*Goal of the exercise:* Transcribe the data that follows precisely, omitting nothing.
• • • • • • •
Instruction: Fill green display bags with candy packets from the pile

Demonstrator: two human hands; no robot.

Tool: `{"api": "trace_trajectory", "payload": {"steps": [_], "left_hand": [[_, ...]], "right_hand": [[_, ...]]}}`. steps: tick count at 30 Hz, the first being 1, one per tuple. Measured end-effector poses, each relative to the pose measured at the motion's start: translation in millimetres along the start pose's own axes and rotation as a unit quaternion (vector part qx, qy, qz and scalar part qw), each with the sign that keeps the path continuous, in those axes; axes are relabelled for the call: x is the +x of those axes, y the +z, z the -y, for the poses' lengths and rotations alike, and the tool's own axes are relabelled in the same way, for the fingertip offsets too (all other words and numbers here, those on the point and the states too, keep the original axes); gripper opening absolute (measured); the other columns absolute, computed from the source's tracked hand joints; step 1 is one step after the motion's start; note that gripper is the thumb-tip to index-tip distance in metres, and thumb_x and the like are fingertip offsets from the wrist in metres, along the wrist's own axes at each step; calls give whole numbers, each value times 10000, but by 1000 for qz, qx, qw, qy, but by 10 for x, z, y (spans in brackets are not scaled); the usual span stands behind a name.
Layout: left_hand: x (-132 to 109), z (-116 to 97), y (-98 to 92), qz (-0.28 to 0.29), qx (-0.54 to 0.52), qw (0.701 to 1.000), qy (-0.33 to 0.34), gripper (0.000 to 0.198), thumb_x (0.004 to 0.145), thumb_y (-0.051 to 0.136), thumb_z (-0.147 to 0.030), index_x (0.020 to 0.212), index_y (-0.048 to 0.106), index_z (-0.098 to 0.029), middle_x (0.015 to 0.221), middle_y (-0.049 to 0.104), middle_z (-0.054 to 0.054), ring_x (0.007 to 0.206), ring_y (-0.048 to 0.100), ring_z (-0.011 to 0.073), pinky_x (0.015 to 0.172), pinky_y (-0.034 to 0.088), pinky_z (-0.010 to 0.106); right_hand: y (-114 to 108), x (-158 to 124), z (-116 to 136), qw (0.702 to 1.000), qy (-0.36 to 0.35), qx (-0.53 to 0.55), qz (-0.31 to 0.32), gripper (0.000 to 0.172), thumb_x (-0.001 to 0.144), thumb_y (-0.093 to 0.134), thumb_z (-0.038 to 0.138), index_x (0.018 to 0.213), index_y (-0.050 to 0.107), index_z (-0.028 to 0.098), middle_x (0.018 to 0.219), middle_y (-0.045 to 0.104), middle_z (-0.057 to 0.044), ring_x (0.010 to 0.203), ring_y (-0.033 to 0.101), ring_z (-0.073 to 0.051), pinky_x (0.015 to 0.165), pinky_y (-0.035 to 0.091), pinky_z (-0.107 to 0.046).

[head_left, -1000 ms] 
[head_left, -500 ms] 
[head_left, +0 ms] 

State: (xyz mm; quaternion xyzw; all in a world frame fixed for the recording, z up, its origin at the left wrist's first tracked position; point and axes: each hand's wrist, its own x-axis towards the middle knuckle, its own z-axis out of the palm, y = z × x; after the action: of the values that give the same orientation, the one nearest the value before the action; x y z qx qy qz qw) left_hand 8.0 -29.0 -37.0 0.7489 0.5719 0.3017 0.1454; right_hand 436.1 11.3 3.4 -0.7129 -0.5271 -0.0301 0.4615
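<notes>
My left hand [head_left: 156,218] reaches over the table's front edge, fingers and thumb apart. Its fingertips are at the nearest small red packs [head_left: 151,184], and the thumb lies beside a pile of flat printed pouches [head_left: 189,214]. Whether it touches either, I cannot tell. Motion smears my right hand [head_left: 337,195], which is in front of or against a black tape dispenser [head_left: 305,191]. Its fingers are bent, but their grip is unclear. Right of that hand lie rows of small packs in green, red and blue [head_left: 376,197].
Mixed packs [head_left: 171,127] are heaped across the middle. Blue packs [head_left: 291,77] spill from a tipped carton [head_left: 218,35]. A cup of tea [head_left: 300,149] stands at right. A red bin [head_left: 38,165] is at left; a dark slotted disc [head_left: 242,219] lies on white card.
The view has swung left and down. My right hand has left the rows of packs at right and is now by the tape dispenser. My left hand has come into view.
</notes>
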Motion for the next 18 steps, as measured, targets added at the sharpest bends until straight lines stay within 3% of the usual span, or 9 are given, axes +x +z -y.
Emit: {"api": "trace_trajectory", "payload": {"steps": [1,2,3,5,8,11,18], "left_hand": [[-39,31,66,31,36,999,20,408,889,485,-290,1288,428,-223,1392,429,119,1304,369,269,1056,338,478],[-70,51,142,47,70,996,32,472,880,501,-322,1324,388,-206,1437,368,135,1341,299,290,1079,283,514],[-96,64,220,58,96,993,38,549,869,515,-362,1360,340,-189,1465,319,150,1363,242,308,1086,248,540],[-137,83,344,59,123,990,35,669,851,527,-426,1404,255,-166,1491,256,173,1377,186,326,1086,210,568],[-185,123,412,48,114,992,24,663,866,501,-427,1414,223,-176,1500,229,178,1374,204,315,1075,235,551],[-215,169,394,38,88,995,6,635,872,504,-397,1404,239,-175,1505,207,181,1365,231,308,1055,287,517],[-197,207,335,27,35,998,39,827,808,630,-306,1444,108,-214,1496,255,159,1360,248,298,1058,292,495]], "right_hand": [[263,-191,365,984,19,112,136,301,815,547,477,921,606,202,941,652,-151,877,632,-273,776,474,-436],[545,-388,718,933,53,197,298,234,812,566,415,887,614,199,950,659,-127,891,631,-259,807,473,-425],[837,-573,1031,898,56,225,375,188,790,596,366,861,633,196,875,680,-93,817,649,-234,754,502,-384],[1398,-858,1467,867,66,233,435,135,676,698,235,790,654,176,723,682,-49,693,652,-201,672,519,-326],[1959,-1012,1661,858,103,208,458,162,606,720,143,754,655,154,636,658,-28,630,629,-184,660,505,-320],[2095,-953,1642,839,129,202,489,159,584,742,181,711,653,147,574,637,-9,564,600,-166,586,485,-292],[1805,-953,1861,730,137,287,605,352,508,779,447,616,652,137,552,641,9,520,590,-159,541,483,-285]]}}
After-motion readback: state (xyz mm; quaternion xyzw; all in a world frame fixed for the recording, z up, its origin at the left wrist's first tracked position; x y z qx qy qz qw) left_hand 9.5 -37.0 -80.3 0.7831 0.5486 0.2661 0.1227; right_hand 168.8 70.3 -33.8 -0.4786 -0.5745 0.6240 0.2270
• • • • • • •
*Exercise answer:*
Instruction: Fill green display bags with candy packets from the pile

Demonstrator: two human hands; no robot.

Tool: `{"api": "trace_trajectory", "payload": {"steps": [_], "left_hand": [[_, ...]], "right_hand": [[_, ...]]}}`. steps: tick count at 30 Hz, the first being 1, one per tuple. Measured end-effector poses, each relative to the pose measured at the motion's start: translation in millimetres along the start pose's own axes and rotation as a unit quaternion (vector part qx, qy, qz and scalar part qw), each with the sign that keeps the path continuous, in those axes; axes are relabelled for the call: x is the +x of those axes, y the +z, z the -y, for the poses' lengths and rotations alike, and the tool's own axes are relabelled in the same way, for the fingertip offsets too (all other words and numbers here, those on the point and the states too, keep the original axes); gripper opening absolute (measured); the other columns absolute, computed from the source's tracked hand joints; step 1 is one step after the motion's start; note that gripper is the thumb-tip to index-tip distance in metres, and thumb_x and the like are fingertip offsets from the wrist in metres, along the wrist's own axes at each step; calls give whole numbers, each value times 10000, but by 1000 for qz, qx, qw, qy, but by 10 for x, z, y (spans in brackets are not scaled); the usual span stands behind a name.
Layout: left_hand: x (-132 to 109), z (-116 to 97), y (-98 to 92), qz (-0.28 to 0.29), qx (-0.54 to 0.52), qw (0.701 to 1.000), qy (-0.33 to 0.34), gripper (0.000 to 0.198), thumb_x (0.004 to 0.145), thumb_y (-0.051 to 0.136), thumb_z (-0.147 to 0.030), index_x (0.020 to 0.212), index_y (-0.048 to 0.106), index_z (-0.098 to 0.029), middle_x (0.015 to 0.221), middle_y (-0.049 to 0.104), middle_z (-0.054 to 0.054), ring_x (0.007 to 0.206), ring_y (-0.048 to 0.100), ring_z (-0.011 to 0.073), pinky_x (0.015 to 0.172), pinky_y (-0.034 to 0.088), pinky_z (-0.010 to 0.106); right_hand: y (-114 to 108), x (-158 to 124), z (-116 to 136), qw (0.702 to 1.000), qy (-0.36 to 0.35), qx (-0.53 to 0.55), qz (-0.31 to 0.32), gripper (0.000 to 0.172), thumb_x (-0.001 to 0.144), thumb_y (-0.093 to 0.134), thumb_z (-0.038 to 0.138), index_x (0.018 to 0.213), index_y (-0.050 to 0.107), index_z (-0.028 to 0.098), middle_x (0.018 to 0.219), middle_y (-0.045 to 0.104), middle_z (-0.057 to 0.044), ring_x (0.010 to 0.203), ring_y (-0.033 to 0.101), ring_z (-0.073 to 0.051), pinky_x (0.015 to 0.165), pinky_y (-0.035 to 0.091), pinky_z (-0.107 to 0.046).

[head_left, -1000 ms] 
[head_left, -500 ms] 
[head_left, +0 ms] 

State: (xyz mm; quaternion xyzw; all in a world frame fixed for the recording, z up, its origin at the left wrist's first tracked position; point and axes: each hand's wrist, its own x-axis towards the middle knuckle, its own z-axis out of the palm, y = z × x; after the action: of the values that give the same orientation, the one nearest the value before the action; x y z qx qy qz qw) left_hand 8.0 -29.0 -37.0 0.7489 0.5719 0.3017 0.1454; right_hand 436.1 11.3 3.4 -0.7129 -0.5271 -0.0301 0.4615
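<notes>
My left hand [head_left: 156,218] reaches over the table's front edge, fingers and thumb apart. Its fingertips are at the nearest small red packs [head_left: 151,184], and the thumb lies beside a pile of flat printed pouches [head_left: 189,214]. Whether it touches either, I cannot tell. Motion smears my right hand [head_left: 337,195], which is in front of or against a black tape dispenser [head_left: 305,191]. Its fingers are bent, but their grip is unclear. Right of that hand lie rows of small packs in green, red and blue [head_left: 376,197].
Mixed packs [head_left: 171,127] are heaped across the middle. Blue packs [head_left: 291,77] spill from a tipped carton [head_left: 218,35]. A cup of tea [head_left: 300,149] stands at right. A red bin [head_left: 38,165] is at left; a dark slotted disc [head_left: 242,219] lies on white card.
The view has swung left and down. My right hand has left the rows of packs at right and is now by the tape dispenser. My left hand has come into view.
</notes>
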Motion for the next 18 steps, as measured, targets added at the sharpest bends until straight lines stay within 3% of the usual span, or 9 are given, axes +x +z -y.
Emit: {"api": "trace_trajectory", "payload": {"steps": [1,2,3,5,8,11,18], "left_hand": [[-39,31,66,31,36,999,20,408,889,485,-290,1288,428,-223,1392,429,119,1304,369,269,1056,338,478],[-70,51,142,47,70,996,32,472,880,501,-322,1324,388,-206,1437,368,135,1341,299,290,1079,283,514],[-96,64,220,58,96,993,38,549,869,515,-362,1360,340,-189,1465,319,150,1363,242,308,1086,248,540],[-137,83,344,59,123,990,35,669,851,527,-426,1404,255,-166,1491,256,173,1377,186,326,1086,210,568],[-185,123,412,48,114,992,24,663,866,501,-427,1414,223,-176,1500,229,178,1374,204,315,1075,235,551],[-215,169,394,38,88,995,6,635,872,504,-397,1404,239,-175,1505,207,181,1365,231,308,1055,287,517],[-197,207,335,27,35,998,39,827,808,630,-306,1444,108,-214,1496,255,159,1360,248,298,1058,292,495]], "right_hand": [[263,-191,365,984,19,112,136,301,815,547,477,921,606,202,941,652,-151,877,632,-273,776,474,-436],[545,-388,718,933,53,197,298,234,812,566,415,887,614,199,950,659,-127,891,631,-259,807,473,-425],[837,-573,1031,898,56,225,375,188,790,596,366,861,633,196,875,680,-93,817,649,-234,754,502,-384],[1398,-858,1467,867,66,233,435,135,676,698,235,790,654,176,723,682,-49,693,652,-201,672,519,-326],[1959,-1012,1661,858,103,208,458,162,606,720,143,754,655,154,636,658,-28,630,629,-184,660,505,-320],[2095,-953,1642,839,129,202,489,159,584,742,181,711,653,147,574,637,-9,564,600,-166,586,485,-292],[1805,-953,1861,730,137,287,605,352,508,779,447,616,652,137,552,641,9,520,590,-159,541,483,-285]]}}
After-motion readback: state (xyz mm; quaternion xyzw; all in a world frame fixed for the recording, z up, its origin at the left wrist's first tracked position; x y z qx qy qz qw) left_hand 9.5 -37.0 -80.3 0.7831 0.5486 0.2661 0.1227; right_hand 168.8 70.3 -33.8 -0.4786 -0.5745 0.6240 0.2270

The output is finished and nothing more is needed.